ASSIGNMENT: Drop the pictures, then extract the listing word for word.

DATA EXTRACT:

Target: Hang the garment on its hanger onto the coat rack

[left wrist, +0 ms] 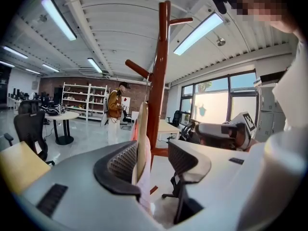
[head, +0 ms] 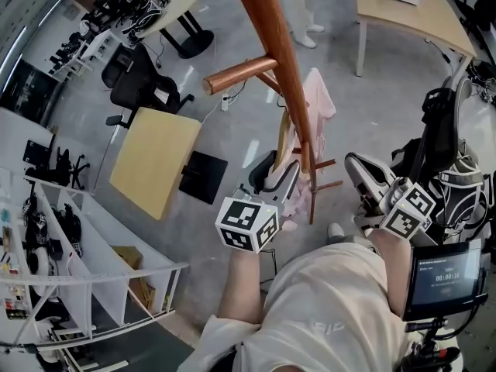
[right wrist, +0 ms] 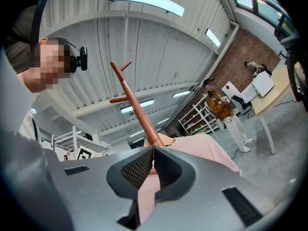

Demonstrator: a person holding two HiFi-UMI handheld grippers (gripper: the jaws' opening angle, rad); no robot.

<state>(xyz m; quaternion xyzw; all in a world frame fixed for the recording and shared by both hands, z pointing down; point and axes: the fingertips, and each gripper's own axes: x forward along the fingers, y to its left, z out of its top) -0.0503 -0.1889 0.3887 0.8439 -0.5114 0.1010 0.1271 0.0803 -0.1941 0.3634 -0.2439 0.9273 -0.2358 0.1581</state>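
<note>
The pink garment on its hanger hangs just beside the coat rack, standing up tall. The left gripper is loose, jaws wide around it. The right gripper pinches the cloth tight.

On the small dark screen, just outward of the right gripper fingers and back toward the body: one row of clock-like digits, too small to read for sure. On the marker cubes behind both the left gripper fingers and the right: black-and-white square codes, no letters. On the shirt: faint lettering, unreadable.
</note>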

SOLUTION BELOW:
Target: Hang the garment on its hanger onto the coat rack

[left wrist, +0 ms] 
[head, +0 ms] 
[right wrist, +0 ms] 

Demonstrator: a person holding two HiFi-UMI handheld grippers (gripper: the jaws' opening angle, rad); no robot.

<state>(xyz m; quaternion xyzw; all in a world frame fixed for the recording and shared by both hands, z pointing down; point and axes: the fingertips, and each gripper's own axes: x forward along the fingers, y to its left, z out of its top) -0.0503 -0.1889 0.3887 0.8439 -0.5114 0.1010 0.1271 0.0803 -0.1941 0.3634 -0.2439 0.9273 -0.2358 0.1581</state>
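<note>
The pink garment on its hanger hangs just beside the coat rack, standing up tall. The left gripper is loose, jaws wide around it. The right gripper pinches the cloth tight.

On the small dark screen, just outward of the right gripper fingers and back toward the body: one row of clock-like digits, too small to read for sure. On the marker cubes behind both the left gripper fingers and the right: black-and-white square codes, no letters. On the shirt: faint lettering, unreadable.
</note>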

The exercise is now done.